[AIM OF THE TASK]:
When you copy the material below, keep every line exact and drop the pictures.

──────── DATA BELOW ────────

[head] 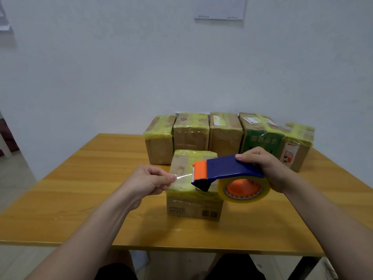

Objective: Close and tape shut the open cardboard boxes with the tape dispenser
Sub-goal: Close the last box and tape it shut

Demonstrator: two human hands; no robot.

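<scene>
Head camera, looking down across a honey-coloured wooden table (80, 199). Gripped in the right hand (268, 168), curled over the top: a blue plastic tape dispenser with an orange blade guard (228, 168), held just above the near brown cardboard box (193, 205), flaps down and already wrapped in yellowish tape. Pinched between thumb and forefinger of the left hand (149, 181): the free end of a clear strip of tape (183, 176), taut from the blade, apparently not yet touching the lid.

Risks from here, as a judgement: could fold back and stick to itself or to the fingers if slackened; could land crooked or off the seam if pressed down without lining up; could drag the light box along the table on pulling, with neither hand steadying it.

Count: one dispenser; one roll of clear tape on an orange hub (244, 187); six boxes in all, one at the front, five in a row (190, 132) behind, near the white wall (121, 67), every one showing tape. Two hands, both busy.
</scene>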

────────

[SOLUTION TO THIS TASK]:
[head] 

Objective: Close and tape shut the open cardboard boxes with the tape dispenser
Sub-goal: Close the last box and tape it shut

Demonstrator: two human hands; no robot.

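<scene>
Head camera, looking down across a honey-coloured wooden table (80, 199). Gripped in the right hand (268, 168), curled over the top: a blue plastic tape dispenser with an orange blade guard (228, 168), held just above the near brown cardboard box (193, 205), flaps down and already wrapped in yellowish tape. Pinched between thumb and forefinger of the left hand (149, 181): the free end of a clear strip of tape (183, 176), taut from the blade, apparently not yet touching the lid.

Risks from here, as a judgement: could fold back and stick to itself or to the fingers if slackened; could land crooked or off the seam if pressed down without lining up; could drag the light box along the table on pulling, with neither hand steadying it.

Count: one dispenser; one roll of clear tape on an orange hub (244, 187); six boxes in all, one at the front, five in a row (190, 132) behind, near the white wall (121, 67), every one showing tape. Two hands, both busy.
</scene>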

The answer given here is complete.